For this test, the Iris data set was used due to its computational speed and wide use in method development. The values represent the means and standard deviations of the mean square errors (MSE) of PCA-based reproduction of the remaining data from the downsampled data. The experiments were performed in 20 replicates starting with different seeds, and the means and standard deviations of the mean square errors of the data reproduction obtained during these replicates are shown. The similarity measures are sorted in ascending order by the ranks of the MSE obtained when the final sample is chosen from 10,000 random samples.

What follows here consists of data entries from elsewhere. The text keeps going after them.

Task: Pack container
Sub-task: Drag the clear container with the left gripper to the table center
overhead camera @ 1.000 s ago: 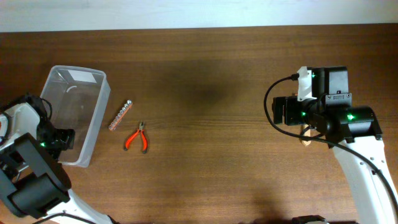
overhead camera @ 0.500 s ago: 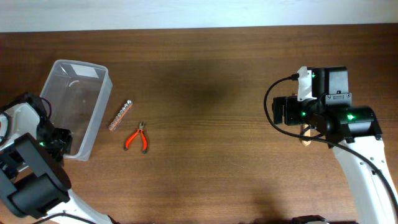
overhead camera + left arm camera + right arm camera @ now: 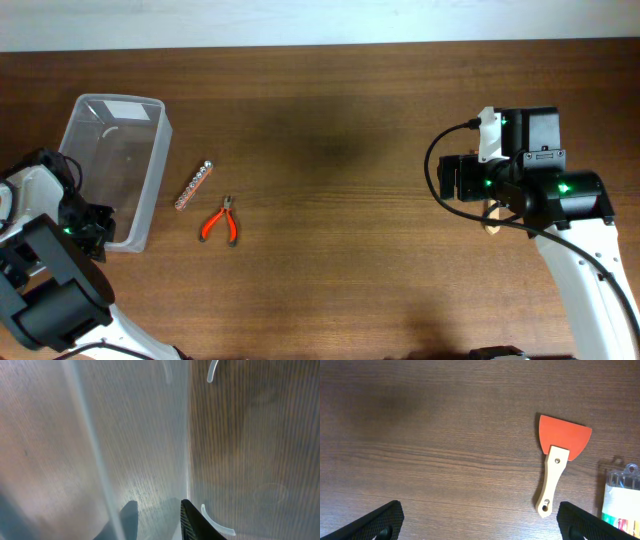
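Observation:
The container (image 3: 158, 165) is a large clear bin at the table's left, with nothing inside it. My left gripper (image 3: 98, 226) sits at its near right corner. In the left wrist view the left gripper (image 3: 157, 522) is shut on the container's wall (image 3: 145, 435): one finger (image 3: 192, 522) shows plainly and the other is blurred behind the plastic. My right gripper (image 3: 452, 178) hovers at the table's right. In its wrist view the right gripper (image 3: 480, 520) is open with only bare wood between the fingers.
Orange-handled pliers (image 3: 220, 221) and a slim row of metal bits (image 3: 194, 185) lie just right of the container. A scraper (image 3: 552, 472) with a red blade and wooden handle lies under the right arm, beside a small clear pack of markers (image 3: 620, 495).
The left jaws have closed on the container's wall. The container has swung from its tilted lie to stand straighter, its near end shifting left. The right arm has not moved.

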You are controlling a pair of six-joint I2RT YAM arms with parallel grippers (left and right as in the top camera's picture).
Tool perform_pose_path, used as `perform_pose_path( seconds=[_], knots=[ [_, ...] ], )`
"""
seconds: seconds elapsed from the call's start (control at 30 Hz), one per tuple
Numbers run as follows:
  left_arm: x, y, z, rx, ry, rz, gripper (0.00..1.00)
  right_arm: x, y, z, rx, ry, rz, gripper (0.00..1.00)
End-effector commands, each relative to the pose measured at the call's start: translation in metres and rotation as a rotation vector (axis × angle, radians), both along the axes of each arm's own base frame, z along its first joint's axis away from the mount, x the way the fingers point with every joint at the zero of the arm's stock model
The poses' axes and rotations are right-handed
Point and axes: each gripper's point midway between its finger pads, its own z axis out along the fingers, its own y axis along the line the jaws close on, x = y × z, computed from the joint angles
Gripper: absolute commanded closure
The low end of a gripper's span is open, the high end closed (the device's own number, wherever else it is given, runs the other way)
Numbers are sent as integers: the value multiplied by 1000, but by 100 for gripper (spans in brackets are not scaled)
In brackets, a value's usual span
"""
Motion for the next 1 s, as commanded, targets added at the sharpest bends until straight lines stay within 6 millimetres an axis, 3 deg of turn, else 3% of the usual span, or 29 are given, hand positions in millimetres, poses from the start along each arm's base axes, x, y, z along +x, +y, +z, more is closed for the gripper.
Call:
perform_pose_path(
  seconds=[0.0,0.13,0.43,0.73,0.97],
  knots=[
    [2,-1,0,-13,-8,5,73,4,3,9,7,-23,9,1],
    [1,-1,0,-14,-6,5,77,4,3,9,7,-23,9,1],
    [-1,-3,0,-23,6,4,98,4,3,9,7,-23,9,1],
    [0,-5,2,-36,-1,6,98,4,3,9,7,-23,9,1],
    [17,2,24,1,-75,-58,98,4,3,9,7,-24,9,1]
  ],
)
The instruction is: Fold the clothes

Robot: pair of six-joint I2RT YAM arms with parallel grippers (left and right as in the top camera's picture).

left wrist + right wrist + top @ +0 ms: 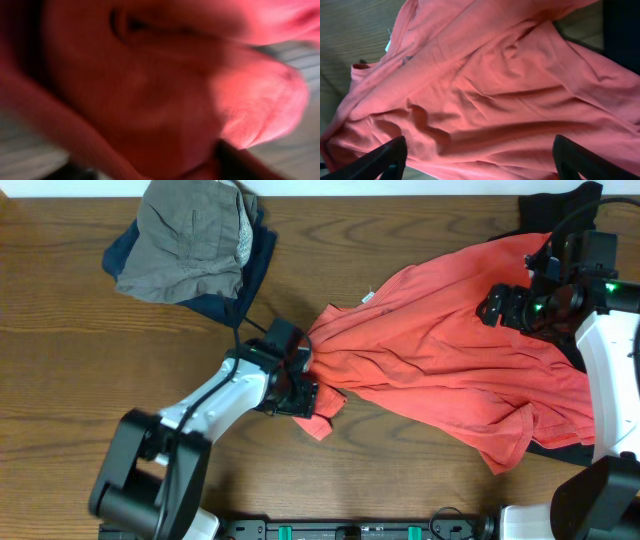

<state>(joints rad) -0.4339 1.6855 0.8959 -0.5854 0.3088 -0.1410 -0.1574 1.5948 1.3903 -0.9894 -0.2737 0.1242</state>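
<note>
Over dark wood worktop (60, 360): clenching bunched edge of crumpled coral-red fabric T-shirt (450, 370) in left fingers (298, 388), right fingers (387, 157) splayed empty above. Seemingly barely begun; nothing folded yet.

**Overhead view:** looks straight down from high above and takes in the whole brown wood-grain surface (60, 340).
**Left wrist view:** sits so near the crumpled coral-red fabric T-shirt (150, 100) that blurred red cloth fills the frame, with pale slivers at the lower corners.
**Right wrist view:** looks down from close above, past the two dark fingertips (380, 160) of the right hand (480, 165), onto the same garment.
All three views share this T-shirt.
</note>
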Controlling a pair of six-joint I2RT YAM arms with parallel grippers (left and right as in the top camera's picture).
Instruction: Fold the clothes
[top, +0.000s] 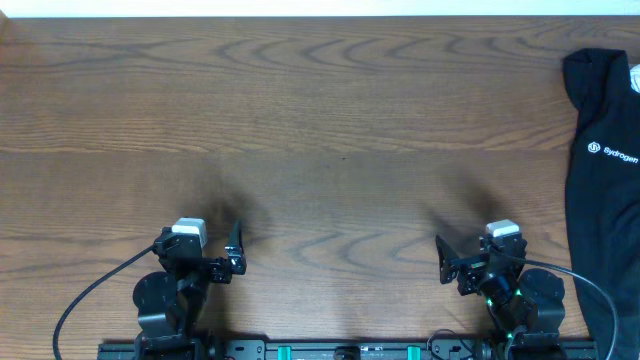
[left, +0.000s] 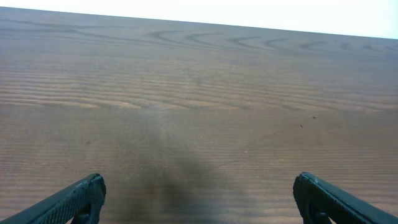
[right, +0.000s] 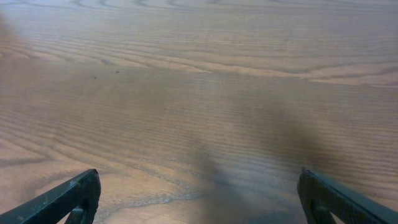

https://doi.org/10.1371/journal.pone.0255838.t001

Data reconstruction errors after distribution-preserving downsampling

Depending on the original sizes of the data sets, downsampling, and subsequent reconstruction of the remaining data from the PCA projection of the sampled subset, the effects of distribution preservation reached a maximum at a certain size of the subsample relative to the full size of the data set, beyond which reconstruction errors stagnated. In all data sets (#2 - #5), the MSEs with which the remaining data could be reconstructed from the projection of the sampled data decreased (i) with increasing relative subsample size and (ii) with increasing number of samples from which the final subsample was selected (Fig 2). In 20 repetitions of the experiments, each staring at different and non-overlapping seed, this was reflected in significant ANOVA main effects of the factors "fraction" and "number of trials" (Table 2). In addition, significant interactions between the two factors indicated that the reduction in reconstruction errors achieved by selecting the most similarly distributed sample was more pronounced when reconstruction was more complicated due to the small size of the subsample data. This also captured the observation mentioned above that from a certain sample size, errors did not decrease further when using class-proportionally optimized downsampling.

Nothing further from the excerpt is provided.